To facilitate user account creation, we have prepared a script which is included in the mgrid-arc-conf rpm package. The same package also includes partly preconfigured NorduGrid ARC configuration files. Please install the package (--force is needed because it overwrites default NorduGrid ARC configuration files):

rpm -Uvh --force /home/install/updates/mgrid/1.0/x86_64/RPMS/nordugrid/mgrid-arc-conf-LATEST.noarch.rpm

(Replace LATEST with the latest version number found in the directory.)

Then run the script /opt/mgrid/bin/create-mgrid-users.sh to create the user accounts:

/opt/mgrid/bin/create-mgrid-users.sh

There's another rpm package which updates the M-grid frontend firewall configuration so that grid ports are opened to the M-grid networks. Please install the firewall package:

rpm -Uvh /home/install/updates/mgrid/1.0/x86_64/RPMS/mgrid-firewall-frontend-LATEST.noarch.rpm

(Replace LATEST with the latest version number found in the directory.)

The firewall rpm will overwrite /etc/rc.d/rc.firewall (saving the old file to rc.firewall.rpmsave) but not the local settings file /etc/rc.d/rc.firewall.local.
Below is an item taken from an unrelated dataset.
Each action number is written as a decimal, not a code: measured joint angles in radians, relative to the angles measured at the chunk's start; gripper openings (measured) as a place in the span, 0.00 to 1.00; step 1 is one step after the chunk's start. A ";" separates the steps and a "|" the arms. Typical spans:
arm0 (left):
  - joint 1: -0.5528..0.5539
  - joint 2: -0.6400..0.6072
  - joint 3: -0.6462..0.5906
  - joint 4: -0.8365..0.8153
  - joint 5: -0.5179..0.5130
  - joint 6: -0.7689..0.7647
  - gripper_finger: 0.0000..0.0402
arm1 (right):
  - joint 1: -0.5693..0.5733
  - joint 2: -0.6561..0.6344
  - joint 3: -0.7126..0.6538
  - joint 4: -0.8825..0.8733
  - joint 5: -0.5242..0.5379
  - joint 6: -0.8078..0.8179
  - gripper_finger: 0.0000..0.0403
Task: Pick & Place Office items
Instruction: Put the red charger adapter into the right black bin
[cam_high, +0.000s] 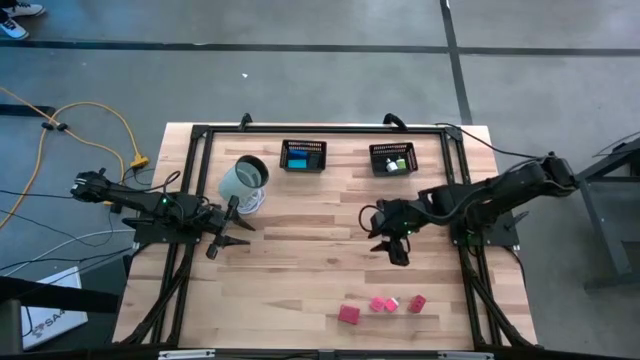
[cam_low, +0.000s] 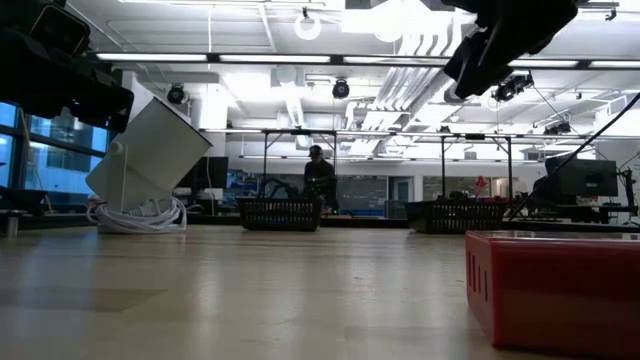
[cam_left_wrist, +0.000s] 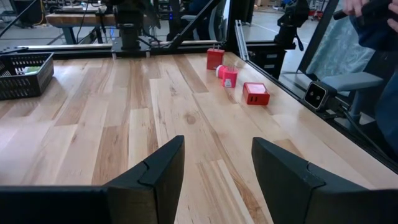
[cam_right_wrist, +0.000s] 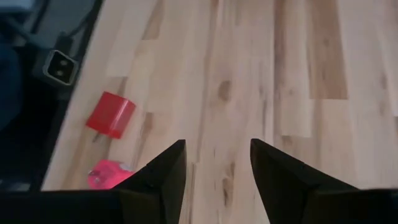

If you have made changes to the main firewall script you'll need to reapply them manually, but local changes should remain intact.

If you prefer to open the grid ports to the whole world, please uncomment the relevant lines in /etc/rc.d/rc.firewall after the comment "Uncomment the following to open grid ports for the whole world". Actually in M-grid administrators' meeting on March 11, 2005 it was decided that ports should be opened worldwide by default, but to respect stricter site policies the package default is only M-grid networks.

A number of directories are also needed for the ARC middleware to work. Please create the following directories:

/export/grid/cache
/export/grid/runtime
/export/grid/session
/var/log/grid
/var/spool/nordugrid/jobstatus

The directories under /export/grid need to be visible also in the computing nodes. Please add the following line in /etc/exports:

/export/grid 10.12.1.0/255.255.255.0(rw)

Make sure that the directory is exported by running

/usr/sbin/exportfs -a

Then mount the directories in the nodes and add the relevant line to /etc/fstab:

cluster-fork mkdir -p /export/grid
cluster-fork 'echo "10.12.1.1:/export/grid /export/grid nfs defaults 0 0" >>/etc/fstab'
cluster-fork mount /export/grid

To make this permanent so that it works also after node reinstallation, add the following to file /home/install/site-profiles/3.2.0/nodes/replace-csc.xml within the <post></post> section:

<!-- Add the grid shared directory mount -->
mkdir -p /export/grid
<file name="/etc/fstab" mode="append">
10.12.1.1:/export/grid  /export/grid            nfs     defaults        0 0
</file>
(If the file replace-csc.xml doesn't exist take the base from the file csc.xml in the same directory or /home/install/rocks-dist/enterprise/3/en/os/AMD64/build/nodes/csc.xml.)

After that change to directory /home/install and run

rocks-dist dist

Configuring N1 Grid Engine

The queue configuration works as follows. The local queues are left intact. There will be one additional grid queue called mgrid, which has maximum execution time of 24 hours as agreed in the researcher meeting on 2004-11-19.

Users are be divided in two categories: local users and grid users, implemented as Grid Engine access lists. Grid users is an additional access list called mgrid_users, which only has access to the grid queue. Local users are automatically mapped to the ACL defaultdepartment, which will have access to the local queues but not the grid queue.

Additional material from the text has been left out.